▶ **WORK ITEM**
Write the listing out again word for word. Pictures do not belong in the copy.

▶ **DATA EXCERPT**

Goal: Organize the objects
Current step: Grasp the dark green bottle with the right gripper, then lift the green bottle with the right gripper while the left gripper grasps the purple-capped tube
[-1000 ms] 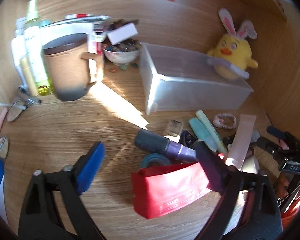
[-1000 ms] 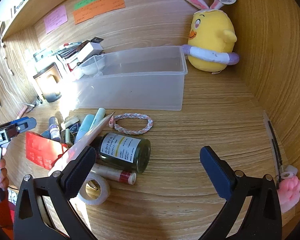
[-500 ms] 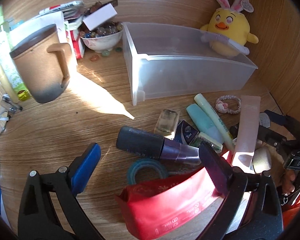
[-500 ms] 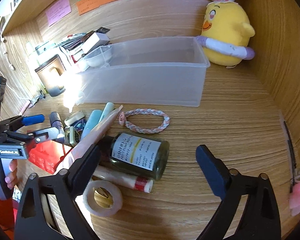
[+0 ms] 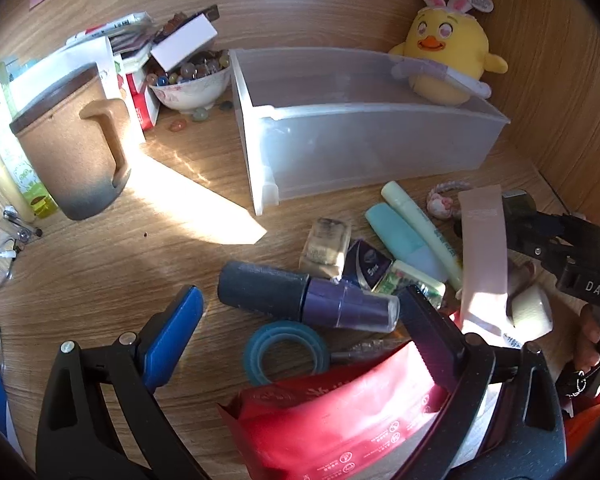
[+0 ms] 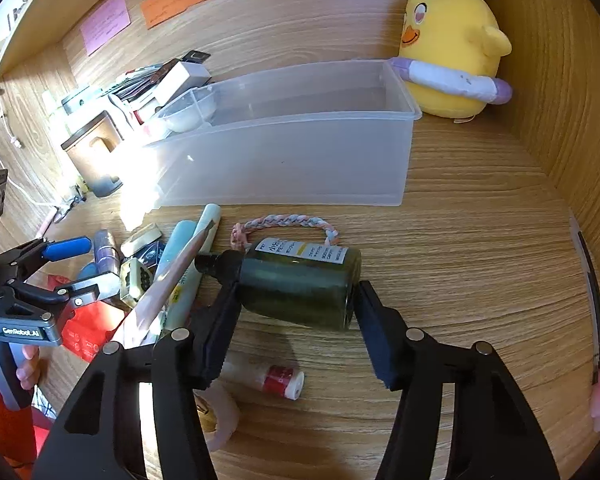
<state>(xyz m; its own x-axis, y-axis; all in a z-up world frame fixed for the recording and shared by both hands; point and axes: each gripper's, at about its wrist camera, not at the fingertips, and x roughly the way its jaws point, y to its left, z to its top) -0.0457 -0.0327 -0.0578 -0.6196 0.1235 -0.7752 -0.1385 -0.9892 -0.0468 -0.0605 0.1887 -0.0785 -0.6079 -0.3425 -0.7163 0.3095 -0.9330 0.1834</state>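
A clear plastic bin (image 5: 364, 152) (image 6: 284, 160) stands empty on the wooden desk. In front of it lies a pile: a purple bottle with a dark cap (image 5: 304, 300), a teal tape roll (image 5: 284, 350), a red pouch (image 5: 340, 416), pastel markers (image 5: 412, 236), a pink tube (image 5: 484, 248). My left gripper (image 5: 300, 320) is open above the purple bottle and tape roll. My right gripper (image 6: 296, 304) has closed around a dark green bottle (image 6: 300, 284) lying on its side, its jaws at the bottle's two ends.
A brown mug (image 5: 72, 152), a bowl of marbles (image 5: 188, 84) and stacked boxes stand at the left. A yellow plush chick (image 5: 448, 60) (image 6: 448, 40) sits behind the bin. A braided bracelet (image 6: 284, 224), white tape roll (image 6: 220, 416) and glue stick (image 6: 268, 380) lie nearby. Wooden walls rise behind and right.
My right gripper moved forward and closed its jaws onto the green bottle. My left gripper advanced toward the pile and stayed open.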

▶ **WRITTEN ANSWER**
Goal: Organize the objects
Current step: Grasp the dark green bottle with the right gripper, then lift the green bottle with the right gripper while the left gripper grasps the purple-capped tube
[-1000 ms] 
[-1000 ms] 
[-500 ms] 
[-500 ms] 
[+0 ms] 
[+0 ms] 
<state>(xyz m; its own x-axis, y-axis; all in a z-up world frame fixed for the recording and shared by both hands; point and axes: each gripper's, at about its wrist camera, not at the fingertips, and x roughly the way its jaws point, y to its left, z to its top) -0.0457 -0.0327 -0.0578 -0.6196 0.1235 -0.7752 -0.1385 -0.9892 -0.0468 -0.0605 0.1887 -0.0785 -0.6079 -0.3425 -0.7163 0.3095 -0.9330 0.1834</state>
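A clear plastic bin (image 5: 364, 152) (image 6: 284, 160) stands empty on the wooden desk. In front of it lies a pile: a purple bottle with a dark cap (image 5: 304, 300), a teal tape roll (image 5: 284, 350), a red pouch (image 5: 340, 416), pastel markers (image 5: 412, 236), a pink tube (image 5: 484, 248). My left gripper (image 5: 300, 320) is open above the purple bottle and tape roll. My right gripper (image 6: 296, 304) has closed around a dark green bottle (image 6: 300, 284) lying on its side, its jaws at the bottle's two ends.
A brown mug (image 5: 72, 152), a bowl of marbles (image 5: 188, 84) and stacked boxes stand at the left. A yellow plush chick (image 5: 448, 60) (image 6: 448, 40) sits behind the bin. A braided bracelet (image 6: 284, 224), white tape roll (image 6: 220, 416) and glue stick (image 6: 268, 380) lie nearby. Wooden walls rise behind and right.
My right gripper moved forward and closed its jaws onto the green bottle. My left gripper advanced toward the pile and stayed open.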

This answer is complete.